Дункан откинулся на спинку кресла и закурил трубку:
– Отлично выглядишь, Чарльз. Похоже, такая жизнь тебе на пользу.
– Я скучаю по Августе, мне всегда будет ее не хватать. А в остальном я никогда не чувствовал себя счастливее.
– Наверное, этот Адольф Джексон славный парень.
– Самый лучший. – Чарльз слегка откашлялся. – Джек, я должен еще кое-что сказать насчет Августы. Вернее… об одной женщине, с которой я познакомился в Сент-Луисе. Она актриса в одном из местных театров. Мне бы хотелось ее повидать. Но я не хочу оскорбить память Гус.
– Ты порядочный и деликатный человек, – немного помолчав, очень серьезно произнес Дункан. – Многие на твоем месте даже не подумали бы об этом. Я вовсе не жду, что ты до конца жизни останешься затворником. Августа бы этого тоже не хотела. Мужчине нужна женщина, такова жизнь. Так что отправляйся в Сент-Луис тогда, когда захочешь.
– Спасибо, Джек.
Чарльз широко улыбнулся стоящей рядом Морин, которая все еще хмуро поглядывала на его поношенную одежду, спутанную бороду и опасные игры с сыном. Но он был так счастлив, что просто не обратил внимания на ее недовольство.
– Даже не верится, что жизнь может быть так прекрасна, – сказал он, глядя на сына, который уже становился похожим на мать.

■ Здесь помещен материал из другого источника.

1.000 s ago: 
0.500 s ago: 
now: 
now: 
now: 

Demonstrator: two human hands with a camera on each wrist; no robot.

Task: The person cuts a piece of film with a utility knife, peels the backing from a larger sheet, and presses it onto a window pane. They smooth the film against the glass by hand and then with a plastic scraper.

– Я рад, – улыбнулся Дункан. – Мы все слишком много страдали в прошлом.
Поднялся занавес, и актеры, взявшись за руки, сделали шаг к авансцене. Трамп потянул их дальше, сорвал с головы шапку дровосека и взмахнул ею, отвечая на аплодисменты. Потом отцепил с грубой хламиды свою приносящую удачу хризантему и бросил увядший цветок, уже скорее коричневый, чем белый, в зал. Какой-то толстяк поймал его, рассмотрел и отбросил в сторону.
Актеры снова поклонились. Потом Трамп поклонился в третий раз, уже один. Уилла и женщина, игравшая его жену, обменялись страдальческими взглядами. Уилла была в нарядном платье с высокой талией, в соответствии с ролью молодой возлюбленной. Сегодня они играли пьесу Мольера «Лекарь поневоле». Как гласила афиша, пьесу дополнил и улучшил мистер Трамп. Чарльзу, который, стоя, аплодировал в передней ложе слева от сцены, показалось, что распутывание шуточного заговора против дровосека, притворявшегося известным лекарем, замирало по меньшей мере четырежды, когда Сэм Трамп произносил комические монологи, выбивавшиеся из пьесы; в одном говорилось о неких отелях со специфическими французскими названиями. Зрители, состоявшие в основном из мужчин, одобрительно ревели, замечая некоторые намеки на местные реалии.